Determine how many lines below contain the word "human", then write that number by itself.

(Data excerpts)
___

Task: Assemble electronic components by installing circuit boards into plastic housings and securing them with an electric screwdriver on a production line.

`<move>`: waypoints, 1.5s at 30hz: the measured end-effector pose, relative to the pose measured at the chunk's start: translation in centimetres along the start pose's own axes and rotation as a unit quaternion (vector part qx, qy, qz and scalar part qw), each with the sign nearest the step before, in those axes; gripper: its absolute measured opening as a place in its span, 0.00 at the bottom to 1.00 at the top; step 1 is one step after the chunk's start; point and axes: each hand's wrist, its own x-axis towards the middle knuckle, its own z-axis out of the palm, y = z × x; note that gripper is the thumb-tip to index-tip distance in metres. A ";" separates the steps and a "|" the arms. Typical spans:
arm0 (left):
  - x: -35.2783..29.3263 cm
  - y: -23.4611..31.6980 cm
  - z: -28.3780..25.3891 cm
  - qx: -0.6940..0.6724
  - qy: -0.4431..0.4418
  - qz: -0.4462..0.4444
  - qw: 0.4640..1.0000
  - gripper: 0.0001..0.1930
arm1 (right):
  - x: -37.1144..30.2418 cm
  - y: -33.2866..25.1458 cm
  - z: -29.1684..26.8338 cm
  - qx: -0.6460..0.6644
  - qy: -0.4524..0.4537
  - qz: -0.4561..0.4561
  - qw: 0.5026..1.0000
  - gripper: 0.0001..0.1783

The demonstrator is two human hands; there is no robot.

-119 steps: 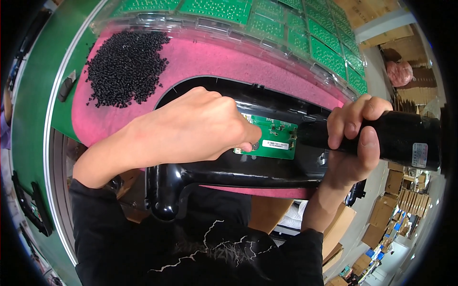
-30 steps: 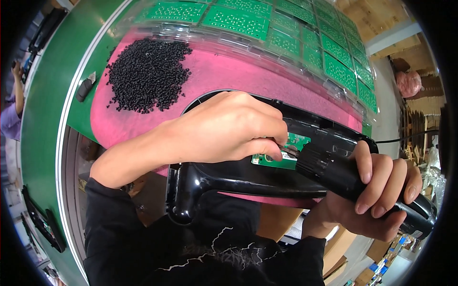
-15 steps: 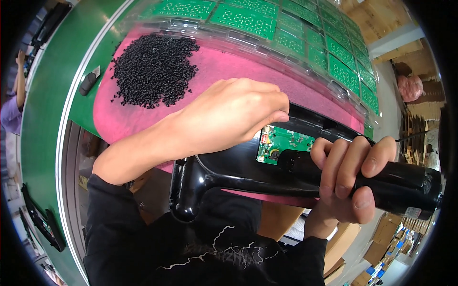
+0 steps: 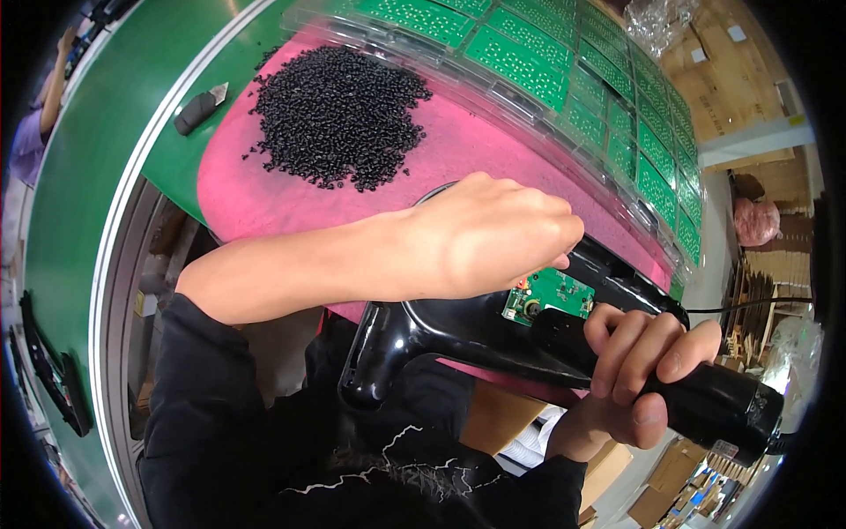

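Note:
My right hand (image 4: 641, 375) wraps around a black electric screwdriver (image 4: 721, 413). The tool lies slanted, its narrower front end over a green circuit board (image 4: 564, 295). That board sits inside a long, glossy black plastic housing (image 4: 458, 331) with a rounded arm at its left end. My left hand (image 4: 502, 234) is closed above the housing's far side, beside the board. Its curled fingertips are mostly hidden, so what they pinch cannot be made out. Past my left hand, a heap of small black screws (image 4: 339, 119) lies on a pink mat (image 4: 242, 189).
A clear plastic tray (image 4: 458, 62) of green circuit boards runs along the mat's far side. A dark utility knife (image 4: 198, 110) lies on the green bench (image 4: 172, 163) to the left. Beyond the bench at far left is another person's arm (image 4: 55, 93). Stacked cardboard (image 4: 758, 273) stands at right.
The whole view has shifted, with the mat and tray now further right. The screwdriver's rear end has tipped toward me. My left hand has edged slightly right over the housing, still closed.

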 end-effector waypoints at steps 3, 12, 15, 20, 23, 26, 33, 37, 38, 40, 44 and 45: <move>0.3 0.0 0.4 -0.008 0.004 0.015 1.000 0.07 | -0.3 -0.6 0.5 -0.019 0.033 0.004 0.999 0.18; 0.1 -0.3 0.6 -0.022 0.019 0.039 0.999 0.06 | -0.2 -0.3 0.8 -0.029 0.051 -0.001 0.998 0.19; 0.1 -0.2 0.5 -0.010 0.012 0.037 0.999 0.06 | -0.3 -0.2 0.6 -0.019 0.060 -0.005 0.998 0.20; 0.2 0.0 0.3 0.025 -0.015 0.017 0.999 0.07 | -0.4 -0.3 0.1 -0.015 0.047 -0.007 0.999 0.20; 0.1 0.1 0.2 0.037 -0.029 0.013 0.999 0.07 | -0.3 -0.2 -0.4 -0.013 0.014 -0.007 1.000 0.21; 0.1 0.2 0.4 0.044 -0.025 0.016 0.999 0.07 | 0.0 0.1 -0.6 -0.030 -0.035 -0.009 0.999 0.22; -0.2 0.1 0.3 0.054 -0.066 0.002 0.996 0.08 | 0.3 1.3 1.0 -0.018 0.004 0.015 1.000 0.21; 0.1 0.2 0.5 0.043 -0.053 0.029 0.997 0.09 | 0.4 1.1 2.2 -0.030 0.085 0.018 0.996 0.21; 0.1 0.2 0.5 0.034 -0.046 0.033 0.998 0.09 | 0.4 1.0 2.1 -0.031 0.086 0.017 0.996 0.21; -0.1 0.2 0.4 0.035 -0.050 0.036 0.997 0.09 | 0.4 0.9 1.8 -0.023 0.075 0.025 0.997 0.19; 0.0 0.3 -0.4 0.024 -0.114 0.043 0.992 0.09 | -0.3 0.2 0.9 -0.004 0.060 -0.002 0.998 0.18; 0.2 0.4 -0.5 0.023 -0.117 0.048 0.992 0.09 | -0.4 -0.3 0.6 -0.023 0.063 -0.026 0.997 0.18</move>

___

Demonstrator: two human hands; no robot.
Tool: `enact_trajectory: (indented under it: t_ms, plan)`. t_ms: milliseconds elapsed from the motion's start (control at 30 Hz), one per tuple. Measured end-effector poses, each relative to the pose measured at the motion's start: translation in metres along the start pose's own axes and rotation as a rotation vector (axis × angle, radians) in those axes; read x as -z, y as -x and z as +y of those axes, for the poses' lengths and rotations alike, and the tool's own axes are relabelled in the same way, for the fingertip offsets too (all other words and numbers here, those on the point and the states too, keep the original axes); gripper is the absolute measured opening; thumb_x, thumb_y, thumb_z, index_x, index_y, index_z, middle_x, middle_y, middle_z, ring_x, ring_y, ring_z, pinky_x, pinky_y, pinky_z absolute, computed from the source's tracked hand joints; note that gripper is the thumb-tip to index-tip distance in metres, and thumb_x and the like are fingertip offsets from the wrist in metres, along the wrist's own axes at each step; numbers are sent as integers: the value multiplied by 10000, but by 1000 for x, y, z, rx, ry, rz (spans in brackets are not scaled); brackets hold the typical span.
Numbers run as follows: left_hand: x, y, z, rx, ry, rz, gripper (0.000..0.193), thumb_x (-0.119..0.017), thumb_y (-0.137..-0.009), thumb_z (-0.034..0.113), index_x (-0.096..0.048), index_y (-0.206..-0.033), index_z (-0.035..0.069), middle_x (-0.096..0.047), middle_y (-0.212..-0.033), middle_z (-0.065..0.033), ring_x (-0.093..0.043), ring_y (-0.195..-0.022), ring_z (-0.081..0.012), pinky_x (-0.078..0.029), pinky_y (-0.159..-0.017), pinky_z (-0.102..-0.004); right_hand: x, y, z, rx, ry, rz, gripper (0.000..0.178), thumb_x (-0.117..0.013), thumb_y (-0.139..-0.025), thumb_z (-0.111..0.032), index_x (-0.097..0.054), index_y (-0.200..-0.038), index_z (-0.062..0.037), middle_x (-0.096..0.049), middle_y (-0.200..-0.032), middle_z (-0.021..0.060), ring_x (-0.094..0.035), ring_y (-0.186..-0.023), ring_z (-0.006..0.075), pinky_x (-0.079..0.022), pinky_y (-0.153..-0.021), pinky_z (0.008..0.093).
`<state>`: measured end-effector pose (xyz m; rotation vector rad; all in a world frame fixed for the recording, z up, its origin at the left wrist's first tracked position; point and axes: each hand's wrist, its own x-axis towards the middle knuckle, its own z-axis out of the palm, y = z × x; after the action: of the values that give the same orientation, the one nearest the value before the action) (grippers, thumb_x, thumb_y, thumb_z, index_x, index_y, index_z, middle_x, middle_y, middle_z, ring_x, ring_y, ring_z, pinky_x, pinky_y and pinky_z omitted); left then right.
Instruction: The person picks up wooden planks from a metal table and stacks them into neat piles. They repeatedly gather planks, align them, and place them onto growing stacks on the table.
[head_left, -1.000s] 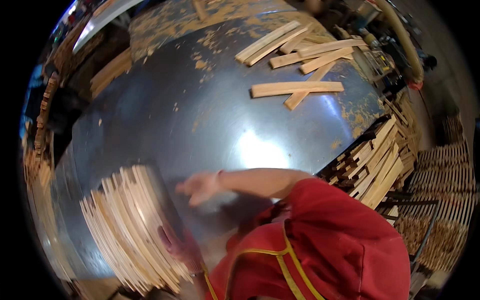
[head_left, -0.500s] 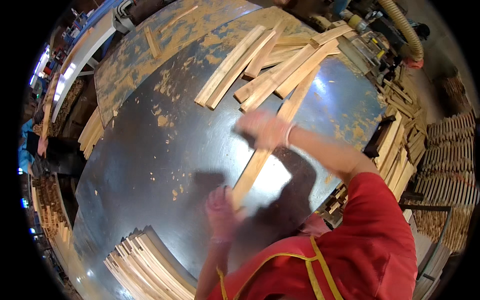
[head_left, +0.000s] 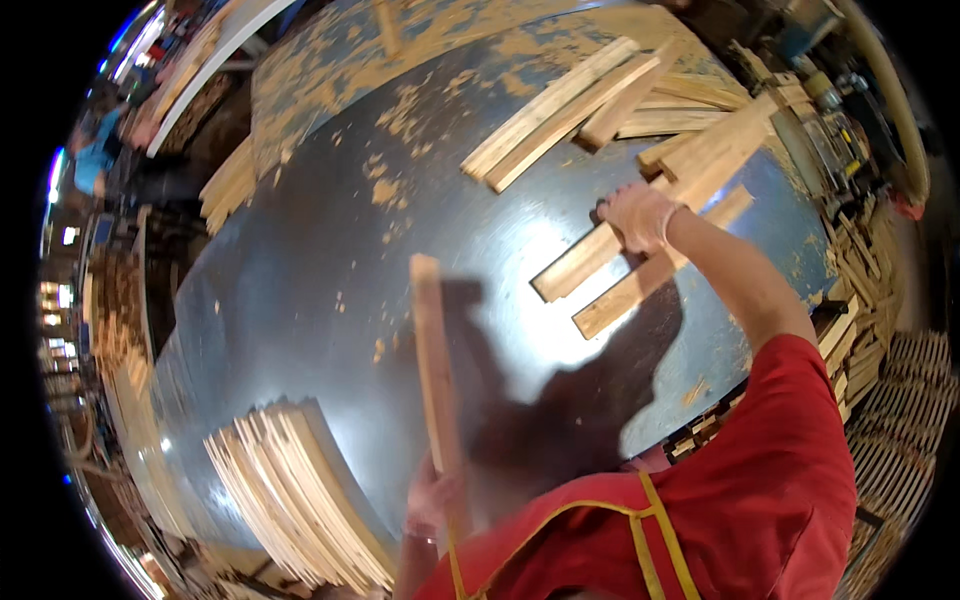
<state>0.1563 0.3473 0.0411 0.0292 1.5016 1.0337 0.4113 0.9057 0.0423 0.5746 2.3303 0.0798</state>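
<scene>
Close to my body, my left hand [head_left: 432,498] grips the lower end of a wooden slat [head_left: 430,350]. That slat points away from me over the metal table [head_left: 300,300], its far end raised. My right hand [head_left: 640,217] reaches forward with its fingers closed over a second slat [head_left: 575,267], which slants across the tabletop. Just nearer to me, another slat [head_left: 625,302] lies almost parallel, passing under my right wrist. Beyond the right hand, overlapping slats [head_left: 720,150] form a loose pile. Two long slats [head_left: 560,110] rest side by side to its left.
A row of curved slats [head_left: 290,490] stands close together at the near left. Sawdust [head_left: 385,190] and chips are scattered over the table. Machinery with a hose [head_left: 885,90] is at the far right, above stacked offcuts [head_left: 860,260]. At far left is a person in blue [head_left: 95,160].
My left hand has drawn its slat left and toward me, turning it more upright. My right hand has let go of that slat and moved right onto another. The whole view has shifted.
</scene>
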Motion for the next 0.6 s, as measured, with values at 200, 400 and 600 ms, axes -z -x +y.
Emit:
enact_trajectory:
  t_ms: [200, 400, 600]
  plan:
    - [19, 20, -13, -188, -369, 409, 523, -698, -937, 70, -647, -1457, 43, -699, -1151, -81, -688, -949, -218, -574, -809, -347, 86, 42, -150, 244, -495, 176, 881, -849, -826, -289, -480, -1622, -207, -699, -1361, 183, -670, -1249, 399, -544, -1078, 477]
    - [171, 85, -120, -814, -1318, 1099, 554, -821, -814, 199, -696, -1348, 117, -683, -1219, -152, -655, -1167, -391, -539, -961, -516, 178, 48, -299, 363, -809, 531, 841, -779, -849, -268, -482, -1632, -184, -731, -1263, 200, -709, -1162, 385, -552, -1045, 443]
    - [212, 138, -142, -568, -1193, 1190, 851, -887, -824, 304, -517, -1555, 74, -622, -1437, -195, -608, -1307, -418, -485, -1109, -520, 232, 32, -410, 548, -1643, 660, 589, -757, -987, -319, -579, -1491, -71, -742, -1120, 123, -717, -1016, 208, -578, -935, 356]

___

(Result for this exercise) 2